Il Conc ilio non prende posizione rispetto a queste due possibilità, lasciandone il dibattito
alla teologia successiva.
Bisogna anche aggiungere che il Concilio, per quanto esprima valutazioni positive delle altre
religioni, non esprime di esse una visione puramente irenica: se infatti in esse si riscontrano
elementi di santità e di bene, vi si trovano però anche elementi negativi frutto del peccato dell’uomo
e dell’azione del “nemico”.
Il discernimento sul grado di “compatibilità evangelica” di quanto insegnato e creduto
dalle religioni resta dunque fondamentale, e la “conformità al Vangelo” resta il criterio centrale
per esprimere un giudizio sulle altre religioni e sui contenuti che esse propongono.

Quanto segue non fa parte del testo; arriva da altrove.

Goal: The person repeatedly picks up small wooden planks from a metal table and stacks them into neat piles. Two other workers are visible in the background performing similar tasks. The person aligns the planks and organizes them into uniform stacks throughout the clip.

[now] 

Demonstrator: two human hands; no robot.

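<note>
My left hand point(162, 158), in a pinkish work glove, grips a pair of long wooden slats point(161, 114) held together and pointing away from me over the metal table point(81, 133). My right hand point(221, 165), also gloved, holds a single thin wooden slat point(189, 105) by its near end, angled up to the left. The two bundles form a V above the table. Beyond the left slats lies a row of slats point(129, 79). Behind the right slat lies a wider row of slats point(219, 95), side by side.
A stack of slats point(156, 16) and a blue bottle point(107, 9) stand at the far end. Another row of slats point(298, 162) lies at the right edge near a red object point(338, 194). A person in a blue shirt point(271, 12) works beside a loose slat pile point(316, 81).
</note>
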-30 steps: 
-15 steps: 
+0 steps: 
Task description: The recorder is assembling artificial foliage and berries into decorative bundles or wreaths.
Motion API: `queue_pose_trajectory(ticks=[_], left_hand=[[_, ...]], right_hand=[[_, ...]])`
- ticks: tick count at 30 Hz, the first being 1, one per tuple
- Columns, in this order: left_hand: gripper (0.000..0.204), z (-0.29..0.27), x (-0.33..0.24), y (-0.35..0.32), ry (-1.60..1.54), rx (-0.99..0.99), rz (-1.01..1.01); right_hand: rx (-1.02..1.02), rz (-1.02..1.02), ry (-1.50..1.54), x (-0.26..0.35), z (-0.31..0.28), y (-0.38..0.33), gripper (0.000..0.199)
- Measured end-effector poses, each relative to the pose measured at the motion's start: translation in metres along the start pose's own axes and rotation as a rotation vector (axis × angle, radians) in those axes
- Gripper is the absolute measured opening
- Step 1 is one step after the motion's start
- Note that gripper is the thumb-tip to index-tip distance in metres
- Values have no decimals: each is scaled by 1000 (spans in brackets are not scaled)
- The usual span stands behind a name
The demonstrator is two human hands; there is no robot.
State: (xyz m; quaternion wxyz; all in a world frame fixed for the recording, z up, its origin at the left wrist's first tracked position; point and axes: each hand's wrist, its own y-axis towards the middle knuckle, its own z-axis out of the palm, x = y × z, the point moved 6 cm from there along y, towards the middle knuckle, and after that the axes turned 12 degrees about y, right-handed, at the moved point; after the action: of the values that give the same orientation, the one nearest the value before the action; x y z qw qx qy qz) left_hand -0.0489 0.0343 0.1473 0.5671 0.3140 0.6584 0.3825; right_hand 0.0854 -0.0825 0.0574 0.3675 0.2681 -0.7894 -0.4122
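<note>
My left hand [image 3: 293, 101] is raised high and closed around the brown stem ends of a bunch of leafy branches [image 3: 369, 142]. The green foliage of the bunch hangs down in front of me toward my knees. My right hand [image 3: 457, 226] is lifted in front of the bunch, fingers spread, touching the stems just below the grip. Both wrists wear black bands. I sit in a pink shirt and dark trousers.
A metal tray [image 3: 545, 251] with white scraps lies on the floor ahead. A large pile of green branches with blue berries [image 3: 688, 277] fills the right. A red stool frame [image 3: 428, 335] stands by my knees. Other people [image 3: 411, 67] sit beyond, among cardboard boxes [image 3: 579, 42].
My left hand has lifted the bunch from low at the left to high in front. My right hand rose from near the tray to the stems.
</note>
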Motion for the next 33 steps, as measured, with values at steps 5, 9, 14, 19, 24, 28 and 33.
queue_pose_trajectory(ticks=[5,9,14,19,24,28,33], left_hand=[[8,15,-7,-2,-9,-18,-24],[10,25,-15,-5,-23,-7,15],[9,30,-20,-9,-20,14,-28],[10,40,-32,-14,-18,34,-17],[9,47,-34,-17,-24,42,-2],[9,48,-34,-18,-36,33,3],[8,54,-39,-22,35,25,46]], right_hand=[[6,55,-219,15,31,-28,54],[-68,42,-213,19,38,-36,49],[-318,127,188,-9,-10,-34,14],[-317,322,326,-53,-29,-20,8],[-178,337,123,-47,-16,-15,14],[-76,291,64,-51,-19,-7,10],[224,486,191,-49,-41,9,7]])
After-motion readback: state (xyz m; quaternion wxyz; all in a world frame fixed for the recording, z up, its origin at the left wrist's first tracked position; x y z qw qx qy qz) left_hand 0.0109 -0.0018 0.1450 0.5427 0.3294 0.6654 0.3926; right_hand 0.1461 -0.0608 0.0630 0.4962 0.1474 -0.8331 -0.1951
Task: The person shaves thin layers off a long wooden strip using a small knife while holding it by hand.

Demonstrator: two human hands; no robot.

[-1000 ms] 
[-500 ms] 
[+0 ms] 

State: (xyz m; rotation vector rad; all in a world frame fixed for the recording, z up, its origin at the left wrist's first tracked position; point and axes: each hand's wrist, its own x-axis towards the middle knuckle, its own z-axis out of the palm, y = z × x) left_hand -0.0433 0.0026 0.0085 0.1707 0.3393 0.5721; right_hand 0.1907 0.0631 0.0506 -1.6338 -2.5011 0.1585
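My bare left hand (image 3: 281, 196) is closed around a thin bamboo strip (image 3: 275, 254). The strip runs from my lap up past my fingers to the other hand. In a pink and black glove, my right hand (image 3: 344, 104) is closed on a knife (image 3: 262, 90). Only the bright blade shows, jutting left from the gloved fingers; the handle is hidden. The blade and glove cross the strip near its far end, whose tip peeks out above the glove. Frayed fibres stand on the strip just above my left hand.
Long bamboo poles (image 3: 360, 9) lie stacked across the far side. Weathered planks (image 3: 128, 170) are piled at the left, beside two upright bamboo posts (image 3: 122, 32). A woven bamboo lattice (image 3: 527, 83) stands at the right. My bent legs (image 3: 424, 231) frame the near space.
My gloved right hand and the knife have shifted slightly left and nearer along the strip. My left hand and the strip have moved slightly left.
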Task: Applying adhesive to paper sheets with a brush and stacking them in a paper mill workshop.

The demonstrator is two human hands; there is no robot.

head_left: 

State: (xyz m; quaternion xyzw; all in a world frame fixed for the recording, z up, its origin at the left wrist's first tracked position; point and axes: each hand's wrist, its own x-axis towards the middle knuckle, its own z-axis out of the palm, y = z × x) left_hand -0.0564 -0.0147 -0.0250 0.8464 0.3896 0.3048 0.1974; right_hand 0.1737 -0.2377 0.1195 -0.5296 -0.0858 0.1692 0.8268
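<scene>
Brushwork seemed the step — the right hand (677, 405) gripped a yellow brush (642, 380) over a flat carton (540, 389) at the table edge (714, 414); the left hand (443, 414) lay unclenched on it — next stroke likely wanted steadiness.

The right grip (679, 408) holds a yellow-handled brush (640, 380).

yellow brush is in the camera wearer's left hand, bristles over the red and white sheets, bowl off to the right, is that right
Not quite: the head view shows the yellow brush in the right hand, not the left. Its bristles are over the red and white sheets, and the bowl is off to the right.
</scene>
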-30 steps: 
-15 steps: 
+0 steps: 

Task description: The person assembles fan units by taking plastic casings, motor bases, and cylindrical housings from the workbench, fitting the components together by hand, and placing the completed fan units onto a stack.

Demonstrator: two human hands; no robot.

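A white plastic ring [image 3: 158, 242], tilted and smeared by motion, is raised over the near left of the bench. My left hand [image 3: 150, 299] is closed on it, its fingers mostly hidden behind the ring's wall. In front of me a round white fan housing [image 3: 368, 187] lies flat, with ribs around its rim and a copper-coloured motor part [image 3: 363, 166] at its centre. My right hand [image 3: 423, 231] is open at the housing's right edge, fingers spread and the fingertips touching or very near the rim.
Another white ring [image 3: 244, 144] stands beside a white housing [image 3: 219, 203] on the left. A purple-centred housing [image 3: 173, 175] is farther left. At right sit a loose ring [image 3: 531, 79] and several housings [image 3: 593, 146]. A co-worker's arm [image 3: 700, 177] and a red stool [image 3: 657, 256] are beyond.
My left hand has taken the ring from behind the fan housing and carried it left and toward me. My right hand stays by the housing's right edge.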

Questo, in estrema sintesi, è il quadro dottrinale e pastorale proposto dal Concilio Vaticano
II, che ha espresso l’idea di una chiesa che si vuole aperta e in dialogo a tutti i livelli: al proprio
interno (con la valorizzazione teologica della comunionalità e della collegialità), nei riguardi degli
altri cristiani (dialogo ecumenico), dei credenti seguaci delle altre religioni (dialogo interreligioso),
nei riguardi di tutti gli uomini, anche atei o agnostici.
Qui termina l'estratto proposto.